= THE PROBLEM =
Your answer is the listing, printed exactly as given.
AVAILABLE DATA: Begin
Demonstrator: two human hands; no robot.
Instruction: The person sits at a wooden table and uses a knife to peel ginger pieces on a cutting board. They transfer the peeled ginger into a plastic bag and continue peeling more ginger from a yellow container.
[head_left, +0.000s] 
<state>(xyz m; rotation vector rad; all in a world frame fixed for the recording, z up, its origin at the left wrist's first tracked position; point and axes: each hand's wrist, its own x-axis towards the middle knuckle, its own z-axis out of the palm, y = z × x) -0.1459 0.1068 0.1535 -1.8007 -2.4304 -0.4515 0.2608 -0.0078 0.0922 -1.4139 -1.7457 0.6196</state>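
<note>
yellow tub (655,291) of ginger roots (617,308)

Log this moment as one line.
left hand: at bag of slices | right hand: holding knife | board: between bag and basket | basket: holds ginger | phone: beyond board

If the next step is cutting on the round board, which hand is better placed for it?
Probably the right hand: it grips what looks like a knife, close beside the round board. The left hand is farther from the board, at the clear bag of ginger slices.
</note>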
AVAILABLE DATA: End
= SOLUTION TO THIS PROBLEM =
Demonstrator: two human hands; no robot.
Instruction: The person sits at a wooden table and uses a knife to peel ginger pieces on a cutting board. They transfer the peeled ginger into a plastic bag and continue peeling more ginger from a yellow container.
[head_left, +0.000s] 
<state>(xyz m; rotation vector rad; all in a world frame fixed for the recording, z up, its origin at the left wrist's first tracked position; point and axes: each hand's wrist, its own x-axis towards the middle knuckle, its own z-axis out of the palm, y = z × x) -0.1459 0.1068 0.1535 -1.8007 -2.4304 -0.4515 0.2608 -0.0078 0.0922 -1.4139 -1.7457 0.6196</state>
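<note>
yellow tub (655,291) of ginger roots (617,308)

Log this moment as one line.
left hand: at bag of slices | right hand: holding knife | board: between bag and basket | basket: holds ginger | phone: beyond board

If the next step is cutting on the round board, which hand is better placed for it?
Probably the right hand: it grips what looks like a knife, close beside the round board. The left hand is farther from the board, at the clear bag of ginger slices.
</note>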

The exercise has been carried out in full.